This weekend it snowed in my hometown. Some of my friends posted photos on Facebook. If you live in an area where it snows in the winter, this may sound silly, but when we were kids growing up in the Rio Grande Valley, snow seemed like a far away dream. It’s only snowed twice in my hometown in the last 50 years, and even then it’s just a dusting.
As I grew up in the 1970s I knew Christmas was coming when the Sears “Wish Book” arrived. In the days before giant shopping malls and Amazon, we kids loved the Sears Wish Book. It was a full color catalog of toys and gifts for all ages. The cover photo was often of a snowy winter scene, or a big fire in the fireplace with a Christmas tree nearby. The Rio Grande Valley is known as a major produce growing region, with several winter crops – onions, carrots, cabbage and lots of citrus fruit. Several varieties of grapefruit have been developed in the Rio Grande Valley. There were citrus orchards on three sides of our house when I was young, and I loved walking through the rich black dirt and picking up windfall oranges – not very pretty but very tasty.
I’d look at those citrus orchards and wish they could be covered in snow, like the pictures in the Sears catalog. I’d listen to Christmas music and wonder what it would be like to actually have a white Christmas. I wished very hard for snow. One year we had a freeze warning, and I remember gathering up piles of frost as I waited for the bus, forming them into a little “snow” man. I was delighted at the white covering everything.
My perspective was all about MY desire for snow. Images of snow were everywhere – on winter themed bulletin boards at school, on greeting cards, in those calendars, on the radio and TV. My fondest wish was for snow. I never thought to ask what the people around me wanted – that didn’t matter to me in the least.
When I got older, I realized that multitudes of people around me relied on a very different view of freezing weather.

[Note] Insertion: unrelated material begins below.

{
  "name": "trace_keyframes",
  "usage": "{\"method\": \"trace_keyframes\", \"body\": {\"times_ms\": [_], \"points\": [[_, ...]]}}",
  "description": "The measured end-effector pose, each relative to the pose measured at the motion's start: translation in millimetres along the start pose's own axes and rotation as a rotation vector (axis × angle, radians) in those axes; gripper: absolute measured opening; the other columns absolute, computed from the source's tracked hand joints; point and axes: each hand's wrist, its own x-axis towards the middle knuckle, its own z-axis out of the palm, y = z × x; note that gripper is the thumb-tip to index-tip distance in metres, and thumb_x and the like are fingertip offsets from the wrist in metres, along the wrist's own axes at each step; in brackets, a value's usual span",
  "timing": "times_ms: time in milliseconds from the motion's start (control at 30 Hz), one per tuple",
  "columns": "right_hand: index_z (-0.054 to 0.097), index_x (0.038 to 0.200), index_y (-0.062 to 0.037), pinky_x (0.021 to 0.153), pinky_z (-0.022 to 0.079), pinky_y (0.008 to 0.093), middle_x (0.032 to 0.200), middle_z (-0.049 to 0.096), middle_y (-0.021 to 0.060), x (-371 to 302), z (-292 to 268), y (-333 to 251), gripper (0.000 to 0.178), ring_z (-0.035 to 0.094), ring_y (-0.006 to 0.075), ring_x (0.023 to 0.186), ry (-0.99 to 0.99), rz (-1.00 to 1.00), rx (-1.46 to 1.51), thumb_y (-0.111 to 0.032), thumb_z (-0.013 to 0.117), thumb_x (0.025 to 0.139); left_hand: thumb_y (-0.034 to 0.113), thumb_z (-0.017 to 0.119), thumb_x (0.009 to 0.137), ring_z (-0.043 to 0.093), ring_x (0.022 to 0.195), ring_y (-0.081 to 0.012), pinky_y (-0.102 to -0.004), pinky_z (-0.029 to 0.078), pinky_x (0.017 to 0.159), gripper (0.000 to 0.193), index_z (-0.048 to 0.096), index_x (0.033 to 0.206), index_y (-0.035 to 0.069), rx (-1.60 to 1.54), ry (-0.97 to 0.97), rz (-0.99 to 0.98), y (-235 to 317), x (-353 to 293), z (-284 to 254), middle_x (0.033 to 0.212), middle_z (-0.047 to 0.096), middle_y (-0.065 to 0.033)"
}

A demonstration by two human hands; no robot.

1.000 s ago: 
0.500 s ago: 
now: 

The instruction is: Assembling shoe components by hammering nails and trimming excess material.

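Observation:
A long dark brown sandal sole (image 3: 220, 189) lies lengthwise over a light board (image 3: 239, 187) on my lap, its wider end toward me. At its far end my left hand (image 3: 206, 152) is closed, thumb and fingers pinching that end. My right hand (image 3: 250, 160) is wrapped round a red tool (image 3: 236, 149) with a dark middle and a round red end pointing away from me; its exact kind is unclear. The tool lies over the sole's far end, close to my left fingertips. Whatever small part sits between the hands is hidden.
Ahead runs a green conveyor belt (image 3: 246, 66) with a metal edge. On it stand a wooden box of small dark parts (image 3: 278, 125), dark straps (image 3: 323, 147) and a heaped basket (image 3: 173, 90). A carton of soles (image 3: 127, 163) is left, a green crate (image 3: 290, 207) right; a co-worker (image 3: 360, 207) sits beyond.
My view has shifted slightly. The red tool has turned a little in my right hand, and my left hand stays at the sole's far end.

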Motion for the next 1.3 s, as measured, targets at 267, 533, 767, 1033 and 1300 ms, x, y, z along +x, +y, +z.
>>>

Mr. Fett and the other farmers who owned the orchards, the farmworkers, the packing house employees, the truckers – and by extension all their families – all these people needed temperatures to stay above freezing so that crops wouldn’t be lost. It is a major blow to the economy when freezing temperatures kill off a citrus crop. As I pretended that frost was snow and made a little frost man, the orchard owners were out examining their trees, and countless others were hoping the crop would make it so that they could keep working.
As I saw those pictures of snow in my hometown this weekend, I was reminded that when I go somewhere on a mission trip, I need to keep in mind the viewpoint of the people who live in that place. Conversation and questions before the trip help me to keep my wishes and hopes in perspective, and allow the people who live in that place to articulate their wishes, needs and hopes. It’s all about honoring different views.
Mission theologians Jacob and Glory Dharmaraj talk about the idea of asking others for their perspective in their book Mutuality in Mission. “Mutuality in Christian mission is committed to a culture of equality. The partners are bound together for a common cause in order to bring people back to God. Mutuality enables the partners to communicate honestly and behave with integrity. They see the world from the other partner’s perspective….” As you plan your next mission trip, be sure to include time to talk with the people you will help, and share each other’s views and perspectives. It will enrich your experience.